IC cards have a similar shape to magnetic cards, but the difference lies in the data storage medium. Magnetic cards store information through changes in the magnetic field of the magnetic stripe, while IC cards use embedded electrically erasable programmable read-only memory (EEPROM) chips to store data. Therefore, compared to magnetic cards, IC cards have the following advantages:
- Large storage capacity: Magnetic cards typically hold about 200 numerical characters, while IC cards can store from a few hundred characters to millions, depending on the model.
- Good security and confidentiality: Information on IC cards can be read, modified, and erased, but requires a password.
- Data processing capability of CPU cards: During data exchange with a reader, data can be encrypted and decrypted to ensure accuracy and reliability, a feature not available in magnetic cards.
- Longer lifespan and higher security, though they are more expensive than magnetic cards.
IC cards can be classified into two types based on their usage:
1.Contact IC Cards: These must be inserted into a host card slot to transmit data through a wired connection. They are prone to wear and sensitive to oil. An example is the TM card in the U.S.
2.Contactless IC Cards (RFID cards): These do not require physical contact with the host and can transmit data wirelessly. Because they are fully encapsulated, they are resistant to oil and wear, resulting in a longer lifespan.
IC cards can also be categorized into three functional types:
- Memory Cards
- Encrypted Logical Memory Cards: These include a Card Operating System (COS).
- CPU Smart Cards: These contain a Central Processing Unit (CPU).
All three types can be either contact or contactless.
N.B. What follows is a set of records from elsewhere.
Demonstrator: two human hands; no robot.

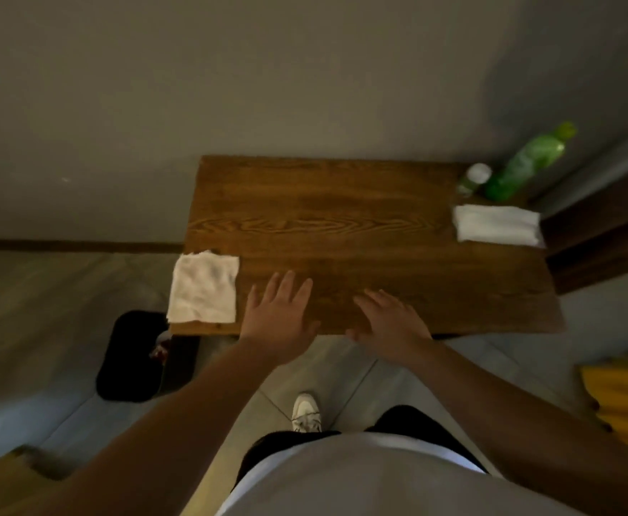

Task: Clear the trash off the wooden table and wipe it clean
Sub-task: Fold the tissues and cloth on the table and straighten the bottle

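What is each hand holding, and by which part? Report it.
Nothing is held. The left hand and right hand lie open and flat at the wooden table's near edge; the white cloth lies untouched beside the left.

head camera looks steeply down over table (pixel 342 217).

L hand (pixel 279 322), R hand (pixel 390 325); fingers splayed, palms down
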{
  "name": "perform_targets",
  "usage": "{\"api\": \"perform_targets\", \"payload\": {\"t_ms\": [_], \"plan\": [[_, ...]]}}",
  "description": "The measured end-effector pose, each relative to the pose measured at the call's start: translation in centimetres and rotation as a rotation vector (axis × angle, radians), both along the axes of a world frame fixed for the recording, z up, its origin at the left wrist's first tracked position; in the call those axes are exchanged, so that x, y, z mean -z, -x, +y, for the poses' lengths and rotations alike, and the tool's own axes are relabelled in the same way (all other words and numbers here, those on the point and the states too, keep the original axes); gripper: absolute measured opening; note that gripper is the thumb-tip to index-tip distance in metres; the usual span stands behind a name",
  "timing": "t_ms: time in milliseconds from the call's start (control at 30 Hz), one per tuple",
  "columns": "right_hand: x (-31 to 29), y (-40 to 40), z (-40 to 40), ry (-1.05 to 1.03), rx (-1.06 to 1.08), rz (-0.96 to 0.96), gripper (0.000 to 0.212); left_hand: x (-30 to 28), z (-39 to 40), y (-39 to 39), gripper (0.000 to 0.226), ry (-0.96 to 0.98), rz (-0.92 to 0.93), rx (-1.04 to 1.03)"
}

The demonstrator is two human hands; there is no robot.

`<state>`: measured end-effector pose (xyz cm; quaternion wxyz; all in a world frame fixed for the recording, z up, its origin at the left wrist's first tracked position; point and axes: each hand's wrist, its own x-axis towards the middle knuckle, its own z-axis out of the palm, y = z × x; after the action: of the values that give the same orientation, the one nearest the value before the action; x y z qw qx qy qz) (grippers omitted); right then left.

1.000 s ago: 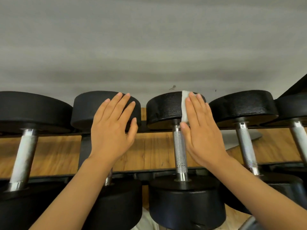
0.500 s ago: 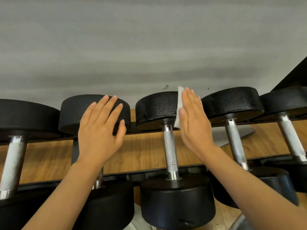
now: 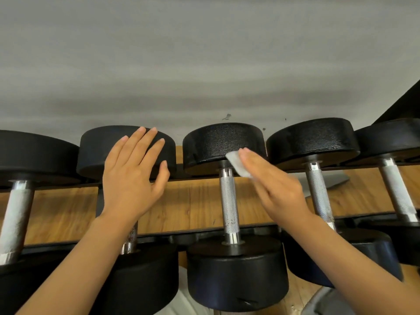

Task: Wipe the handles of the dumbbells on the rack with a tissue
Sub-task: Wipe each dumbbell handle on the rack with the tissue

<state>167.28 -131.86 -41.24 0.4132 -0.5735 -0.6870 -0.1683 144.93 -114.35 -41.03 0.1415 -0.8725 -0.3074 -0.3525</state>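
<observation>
I am holding my right hand flat, fingers straight and together, with a small folded white tissue lying under the fingertips. The tissue is sitting at the top of the knurled chrome handle of the middle black round-headed dumbbell, where the handle is meeting the far head; whether the tissue is touching the metal, I cannot tell. My left hand is spreading open, fingers straight and slightly fanned, holding nothing, over the far head of the black dumbbell just left of the middle one; its handle is mostly hidden behind my wrist. Right of the middle dumbbell, another black dumbbell with a chrome handle is resting. All are lying across the black metal rack rail, with brown wood-grain flooring showing between the rails.
</observation>
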Motion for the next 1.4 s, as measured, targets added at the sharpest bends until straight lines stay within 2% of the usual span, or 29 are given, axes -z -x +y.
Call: {"api": "perform_targets", "payload": {"t_ms": [133, 233, 400, 500, 633, 700, 800, 900, 967, 1033, 1167, 1300, 1400], "plan": [[1.9, -0.3, -0.2, 0.176, -0.207, -0.268, 0.038, -0.2, 0.0, 0.0, 0.043, -0.020, -0.012, 0.007], [3.1, -0.8, 1.3, 0.384, -0.179, -0.407, 0.052, -0.2, -0.1, 0.1, 0.042, -0.014, -0.004, 0.003], [2.2, -1.4, 2.3, 0.514, -0.188, -0.572, 0.037, -0.4, -0.2, 0.2, 0.044, 0.023, 0.026, -0.001], [1.8, -1.5, 1.6, 0.578, -0.201, -0.677, 0.044, -0.4, -0.2, 0.3, 0.045, 0.028, 0.034, -0.005], [2.3, -0.7, 0.4, 0.632, -0.534, -0.780, 0.040, -0.3, 0.0, 0.4, 0.045, 0.030, 0.037, 0.000], [1.5, -1.4, 1.5, 0.607, -0.602, -0.836, 0.037, -0.2, 0.0, 0.4, 0.045, 0.022, 0.035, 0.002], [0.0, -2.7, 4.2, 0.497, -0.381, -0.855, 0.047, -0.1, 0.2, 0.5, 0.045, 0.021, 0.041, 0.011], [0.3, -2.0, 4.1, 0.502, -0.241, -0.792, 0.045, -0.1, 0.3, 0.6, 0.046, 0.024, 0.046, 0.007], [1.2, -1.6, 2.6, 0.545, -0.294, -0.712, 0.041, 0.0, 0.2, 0.6, 0.046, 0.022, 0.045, 0.008], [1.6, -1.4, 1.1, 0.643, -0.468, -0.682, 0.037, 0.0, 0.3, 0.5, 0.046, 0.024, 0.047, 0.009], [1.2, -2.4, 0.4, 0.725, -0.675, -0.743, 0.038, 0.0, 0.4, 0.5, 0.046, 0.028, 0.046, 0.008], [1.0, -2.6, 0.6, 0.749, -0.715, -0.807, 0.039, -0.1, 0.3, 0.5, 0.046, 0.026, 0.040, 0.014], [0.9, -3.0, 1.9, 0.700, -0.564, -0.834, 0.043, 0.0, 0.3, 0.4, 0.046, 0.036, 0.037, 0.010]]}}
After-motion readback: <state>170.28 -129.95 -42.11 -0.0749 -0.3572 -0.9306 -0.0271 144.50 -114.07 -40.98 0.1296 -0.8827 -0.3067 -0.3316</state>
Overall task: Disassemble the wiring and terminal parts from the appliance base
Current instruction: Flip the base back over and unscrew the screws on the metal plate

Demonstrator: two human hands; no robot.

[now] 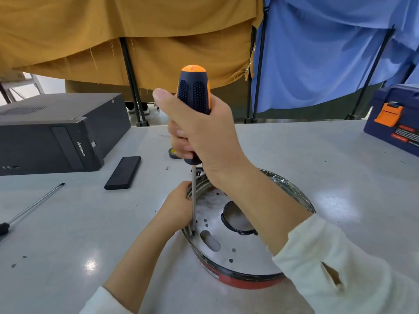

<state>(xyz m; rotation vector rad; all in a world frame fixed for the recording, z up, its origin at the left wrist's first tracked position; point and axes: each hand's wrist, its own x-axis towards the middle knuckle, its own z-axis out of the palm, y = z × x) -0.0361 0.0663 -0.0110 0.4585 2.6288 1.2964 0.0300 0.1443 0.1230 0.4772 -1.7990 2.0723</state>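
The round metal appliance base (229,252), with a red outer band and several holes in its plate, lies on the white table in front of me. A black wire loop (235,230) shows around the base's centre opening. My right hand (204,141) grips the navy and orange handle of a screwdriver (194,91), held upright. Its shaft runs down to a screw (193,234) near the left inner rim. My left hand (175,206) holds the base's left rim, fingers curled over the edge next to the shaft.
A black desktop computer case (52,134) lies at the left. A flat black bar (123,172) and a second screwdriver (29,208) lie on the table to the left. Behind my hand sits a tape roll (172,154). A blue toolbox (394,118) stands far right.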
In contrast, magnetic cards (magstripe cards) have a magnetic strip and are easily damaged by magnetic fields or external forces, making them unable to directly store data, while IC cards consist of encapsulated integrated circuits that are unaffected by magnetic fields and can store data.
| Information Carrier | Information Capacity | Read/Write | Reading Method | Confidentiality | Intelligence | Anti-Interference Capability | Lifetime | Cost | |
|---|---|---|---|---|---|---|---|---|---|
| Barcode | Paper, Plastic Film, Metal Surface | Small | Read Only | CCD or Laser Scanning | Poor | None | Poor | Short | Lowest |
| Magnetic Card | Magnetic Material | General | Read/Write | Electromagnetic Conversion | General | None | Poor | Short | Low |
| IC Card | EEPROM | Large | Read/Write | Electrical Erasure, Writing | Best | Yes | Good | Long | Higher |
| RFID Card | EEPROM | Large | Read/Write | Wireless Communication | Best | Yes | Very Good | Longest | Higher |